Yeah, climbing with Ad is great. It's still important to climb with other people - you learn so much from climbing with lots of different people. But fundamentally, me and Ad have a very solid partnership, and even though we sometimes wind each other up, we know where we both stand and know each other's strengths and weaknesses. We have done so many amazing routes together, and long may it continue. Ad's always keen for an adventure.

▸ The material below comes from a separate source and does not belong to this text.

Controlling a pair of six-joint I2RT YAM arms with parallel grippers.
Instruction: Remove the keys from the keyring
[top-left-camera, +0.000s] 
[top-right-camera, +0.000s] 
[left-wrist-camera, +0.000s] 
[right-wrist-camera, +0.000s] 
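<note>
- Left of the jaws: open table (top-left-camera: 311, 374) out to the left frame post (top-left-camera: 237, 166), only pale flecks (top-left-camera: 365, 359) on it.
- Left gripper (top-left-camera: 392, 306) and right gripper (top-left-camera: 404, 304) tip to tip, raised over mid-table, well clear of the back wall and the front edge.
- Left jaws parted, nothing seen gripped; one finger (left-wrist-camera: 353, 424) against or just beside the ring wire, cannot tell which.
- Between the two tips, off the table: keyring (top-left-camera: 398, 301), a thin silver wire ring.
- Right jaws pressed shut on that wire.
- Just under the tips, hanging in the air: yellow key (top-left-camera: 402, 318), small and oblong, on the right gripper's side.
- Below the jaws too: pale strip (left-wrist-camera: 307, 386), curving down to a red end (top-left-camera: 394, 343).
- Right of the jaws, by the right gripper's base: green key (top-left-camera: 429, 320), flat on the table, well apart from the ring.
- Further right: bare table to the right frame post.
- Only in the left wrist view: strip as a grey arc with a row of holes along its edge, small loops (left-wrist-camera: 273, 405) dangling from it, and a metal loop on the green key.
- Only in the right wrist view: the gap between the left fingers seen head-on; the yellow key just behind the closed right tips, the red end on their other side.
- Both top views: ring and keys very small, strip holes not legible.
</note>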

Ed onsighting The Gift (E5 6a), Reiff, Scotland.
Photo: Adam Booth


Ed climbing 
Blessed are the Weak (E5 6a), Dalbeg, Scotland
Photo: Adam Booth

Nick Dixon has been a sort of mentor to your climbing. What's that been like?
Climbing with Nick whilst growing up was amazing. He's a technical master and is bloody good on crimps, and he excels on bold stuff. I hope it has had some effect on my climbing. It certainly opened my eyes to a lot of the stuff in North Wales I've enjoyed in recent years, and I enjoyed repeating lots of his Nesscliffe routes, many of which hadn't been repeated when I started going there.
Nick is 50-something, has 4 kids, and has just done The Bells, The Bells [the country's first E7, North Stack Wall, Gogarth]. Nutter ;-) He's still totally mad for it. I'd say I definitely have a different style now, and I'm into slightly different routes, like generally safer and less crimpy, or steeper. But I always aspire to his great crimp strength and footwork.
I really hope he leads GreatNess Wall from the floor, which I reckon he definitely has in him.

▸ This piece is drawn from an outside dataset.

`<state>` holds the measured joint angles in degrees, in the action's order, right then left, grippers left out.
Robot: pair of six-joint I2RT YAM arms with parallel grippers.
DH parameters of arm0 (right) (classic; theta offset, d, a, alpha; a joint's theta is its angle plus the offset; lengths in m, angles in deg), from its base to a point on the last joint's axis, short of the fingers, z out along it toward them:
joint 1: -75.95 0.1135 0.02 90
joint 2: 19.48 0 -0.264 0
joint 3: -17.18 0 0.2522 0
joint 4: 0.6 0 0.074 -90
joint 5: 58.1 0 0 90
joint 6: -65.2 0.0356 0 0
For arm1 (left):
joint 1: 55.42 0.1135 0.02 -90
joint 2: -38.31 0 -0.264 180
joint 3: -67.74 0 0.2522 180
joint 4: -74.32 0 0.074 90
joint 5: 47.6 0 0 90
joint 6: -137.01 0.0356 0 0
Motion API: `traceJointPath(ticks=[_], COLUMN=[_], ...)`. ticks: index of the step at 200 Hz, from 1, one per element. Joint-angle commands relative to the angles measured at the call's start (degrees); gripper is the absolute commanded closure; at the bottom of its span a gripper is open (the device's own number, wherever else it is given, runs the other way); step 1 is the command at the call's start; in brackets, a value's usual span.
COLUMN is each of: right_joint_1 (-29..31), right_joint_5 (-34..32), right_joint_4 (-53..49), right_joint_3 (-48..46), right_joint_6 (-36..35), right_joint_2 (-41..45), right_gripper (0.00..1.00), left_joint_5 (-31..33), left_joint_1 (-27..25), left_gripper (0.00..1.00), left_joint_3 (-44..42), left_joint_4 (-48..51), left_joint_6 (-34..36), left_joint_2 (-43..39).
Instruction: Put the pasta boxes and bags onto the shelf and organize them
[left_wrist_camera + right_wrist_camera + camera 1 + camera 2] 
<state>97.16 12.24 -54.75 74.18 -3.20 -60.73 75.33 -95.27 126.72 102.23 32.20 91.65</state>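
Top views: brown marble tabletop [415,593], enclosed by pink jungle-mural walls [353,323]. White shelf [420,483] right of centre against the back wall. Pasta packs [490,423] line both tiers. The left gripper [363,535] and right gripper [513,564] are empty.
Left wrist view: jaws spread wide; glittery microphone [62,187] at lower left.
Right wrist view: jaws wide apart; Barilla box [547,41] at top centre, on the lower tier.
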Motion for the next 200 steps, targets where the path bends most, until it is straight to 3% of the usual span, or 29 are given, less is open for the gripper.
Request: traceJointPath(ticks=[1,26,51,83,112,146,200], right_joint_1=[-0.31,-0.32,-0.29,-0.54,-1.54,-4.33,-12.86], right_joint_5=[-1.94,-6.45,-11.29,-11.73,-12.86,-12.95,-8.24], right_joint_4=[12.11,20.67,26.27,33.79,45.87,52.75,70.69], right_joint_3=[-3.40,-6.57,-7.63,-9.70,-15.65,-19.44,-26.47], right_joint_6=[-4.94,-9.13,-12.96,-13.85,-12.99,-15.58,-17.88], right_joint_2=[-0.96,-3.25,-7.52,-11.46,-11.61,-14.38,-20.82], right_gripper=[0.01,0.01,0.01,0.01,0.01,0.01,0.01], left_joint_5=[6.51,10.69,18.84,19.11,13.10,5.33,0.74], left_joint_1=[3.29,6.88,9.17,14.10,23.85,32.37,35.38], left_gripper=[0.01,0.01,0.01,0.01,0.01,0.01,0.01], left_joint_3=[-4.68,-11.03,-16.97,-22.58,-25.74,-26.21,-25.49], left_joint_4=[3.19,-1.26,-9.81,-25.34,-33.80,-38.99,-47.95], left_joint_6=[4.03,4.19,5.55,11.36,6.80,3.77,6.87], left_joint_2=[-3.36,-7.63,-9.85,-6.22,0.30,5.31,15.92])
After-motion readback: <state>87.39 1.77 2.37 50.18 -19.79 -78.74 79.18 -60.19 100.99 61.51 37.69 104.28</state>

Ed headpointing Cassini (E9 6c), Nesscliffe.
Photo: Ed Booth collection

You’re one of the most psyched people I know (regularly driving 2 hours from Shropshire to Wales just for a day’s climbing). What keeps you motivated?
​My wife and I recently had our first little girl, and family has always been important to us both. We took the decision that we wanted to stay in Shrewsbury because of the importance of having family close by. I just took the early decision that, if we didn't move somewhere closer to a big climbing area, then I'd just have to be psyched for commuting to Wales and Yorkshire. I've never really struggled with psyche for this. Some of the Yorkshire days can feel hardwork driving 3 hours+ each way.
I know if we lived in Llanberis, for example, we'd struggle to get as much family support for childcare, and I probably wouldn't get much more climbing done as a result. Also, I would still want to drive to Yorkshire anyway.
I've also recently built a massive wall in my garage, inspired by Dave Macleod's. It's basically the same size as Dave's, with a big 20 degree and big 40 degree wall. Hopefully I can gain some of Dave's legendary skills and put it to use on the crags.

If you could take just one UK crag to a desert island, which would it be and why?
I was going to say Ceuse until I noticed the 'UK' bit. So perhaps Sron Ulladale if I can guarantee that there is no midges on the desert island. I haven't been there yet, so it could be a gamble, but it looks decent ... or would I take Kilnsey?? Tough question!